Cherry Pie is happy ‘just to be around’

She first joined show business in 1990 when she was 21, introduced by Viva Films as one of the three title rolers in Colegiala, along with Maita Sanchez and Ilonah Jean. She now plays mother roles to actors and actresses only a few years younger than her, like Jericho Rosales in Tanging Yaman and Claudine Barretto in Saan Ka Man Naroroon. But she doesn’t mind at all.

"I am just happy that I am still very much around while my other contemporaries have already left the scene," says Cherry Pie Picache, acknowledged as one of our ablest character actresses.

Cherry Pie is now in the States where she spent the Christmas holidays. "I am accompanying my mother to Seattle to visit my older sister who’s married to an American and to Dallas, Texas, to visit another sister who’s married to a Filipino," she told us before she left. "I’ll be gone for about a month."

But she’ll make it a point to be back before the showing of her new movie, American Adobo, a co-production of ABS-CBN with an American film company, Unitel, which will be released simultaneously in Manila and in the US on Jan. 16. Those who have seen the movie says Cherry Pie runs away with it in her role as a spinster in New York City who cooks the fabulous adobo dish in the title.

"I’m flattered by their observation but what we show in the film is actually ensemble acting," she says. "We play Filipino expats in the US who used to be classmates in UP. Each time we have a reunion, I cook my adobo for dinner, which is everyone’s favorite, and this guarantees their attendance. Each of us has his or her own story. Christopher de Leon is a writer married to Susan Valdez. His dream is to go back to the Philippines but his wife is against it. Dina Bonnevie is a woman of the world who doesn’t mind hopping from one bed to another in her search for Mr. Right. Paolo Montalban is her cousin, a womanizer. Ricky Davao is a closet queen. We also have Sandy Andolong in the cast as Susan Valdez’s cousin.

American Adobo
is directed by Laurice Guillen and filmed on location in New York City last year. "You’d see shots of the World Trade Center still in several scenes showing the Manhattan skyline. It’s nice to be reunited with Direk Laurice, who also megged Tanging Yaman. We worked with an all-American crew and we have to abide by all their working conditions as dictated by the rules of their Screen Actors Guild. We stayed there for more than a month, with 21 shooting days. We only work 12 hours a day and if you exceeded that, you have to pay everyone overtime. At first, we were not comfortable working with them. They’re used to American actors and you feel like they challenge, ‘come on, show us what you’ve got.’ But as the shooting went on, I think we were able to prove that Filipino actors are as good as Americans."

American Adobo
was first conceived by scriptwriter Ting Nebrida and producer Tony Gloria five years ago. "The pre-production took a long time. I had to audition for my role. It was Ms. Charo Santos who recommended me and I had to send tapes of my previous performances to the casting directors in the US. Then, I was interviewed and fortunately, I made it. I play an old maid and ordinary clerk in the story. I’m forever lonely and waiting for someone to come along. E, mukha akong manang dito. I’m also the mother figure in our group.

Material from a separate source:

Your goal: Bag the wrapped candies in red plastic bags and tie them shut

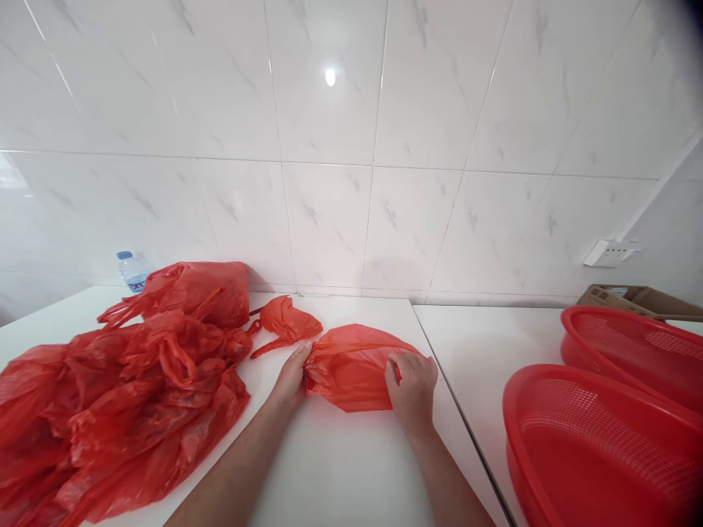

"But the character I play has a very happy ending in the story."

She enjoyed working with Dina, Boyet and the rest of the cast in New York. "We were all given our own apartments in a building in Greenwich Village. But we stayed on different floors. We work on weekdays and weekends, we do our laundry and watch Broadway plays. I got to see musicals like The Music Man, The Phantom of the Opera and Les Miserables. We really bonded well and became good friends. I play my biggest role in American Adobo since Colegiala. In most of my recent movies, I appear only in six to nine sequences, but here, I play a full-length role and I’m there from beginning to end. This is quite an accomplishment for me. I never really dreamt naman of being a big star. I just want to be recognized as a good actress. I think, through the years, napatunayan ko na rin naman ’yan in the Asian TV Festival in Singapore where I got honors as lead actress for the Aklat episode of Maalaala Mo Kaya and as a supporting actress in Melinda of GMA Telesine."

Which of the past movies she did are her favorites? "I like Narito ang Puso Ko, where my acting was first noticed. I played a Japayuki who witness the death of Lorna Tolentino’s son. I also like my role in Anak as Vilma Santos’s domestic helper friend and in Mila, where I played a prostitute in Ermita who’s willing to sell her teenage daughter to an American pedophile."

On TV, Cherry Pie continues to make her presence felt in the Judy Ann Santos soap opera, Sa Puso Ko Iingatan Ka, where she plays Matthew Mendoza’s aggressive mistress.

About her lovelife, Cherry Pie says she feels ready to settle down since she is 32. "But I’m still waiting for the right partner to come along," she adds.